■ Exercise requirements
Take the line that contains "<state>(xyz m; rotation" in the data below and each line after it, through the last, and repeat them unchanged.
─── Provided material ───
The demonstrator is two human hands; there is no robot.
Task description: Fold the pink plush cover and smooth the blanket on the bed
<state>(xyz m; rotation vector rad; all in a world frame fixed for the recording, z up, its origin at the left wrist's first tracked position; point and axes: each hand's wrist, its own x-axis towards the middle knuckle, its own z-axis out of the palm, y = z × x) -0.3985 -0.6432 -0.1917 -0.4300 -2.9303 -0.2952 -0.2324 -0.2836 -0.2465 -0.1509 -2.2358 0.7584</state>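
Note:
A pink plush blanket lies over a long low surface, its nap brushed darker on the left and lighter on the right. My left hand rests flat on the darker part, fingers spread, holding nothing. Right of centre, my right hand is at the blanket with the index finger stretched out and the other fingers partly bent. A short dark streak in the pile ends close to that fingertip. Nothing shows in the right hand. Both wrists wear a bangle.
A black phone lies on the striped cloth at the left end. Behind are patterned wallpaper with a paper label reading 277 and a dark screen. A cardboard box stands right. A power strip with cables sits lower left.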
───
■ Answer for the task
<state>(xyz m; rotation vector rad; all in a world frame fixed for the recording, z up, its origin at the left wrist's first tracked position; point and axes: each hand's wrist, its own x-axis towards the middle knuckle, its own z-axis out of the palm, y = z × x) -0.3985 -0.6432 -0.1917 -0.4300 -2.9303 -0.2952 -0.2324 -0.2836 -0.2465 -0.1509 -2.2358 0.7584</state>
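Note:
A pink plush blanket lies over a long low surface, its nap brushed darker on the left and lighter on the right. My left hand rests flat on the darker part, fingers spread, holding nothing. Right of centre, my right hand is at the blanket with the index finger stretched out and the other fingers partly bent. A short dark streak in the pile ends close to that fingertip. Nothing shows in the right hand. Both wrists wear a bangle.
A black phone lies on the striped cloth at the left end. Behind are patterned wallpaper with a paper label reading 277 and a dark screen. A cardboard box stands right. A power strip with cables sits lower left.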

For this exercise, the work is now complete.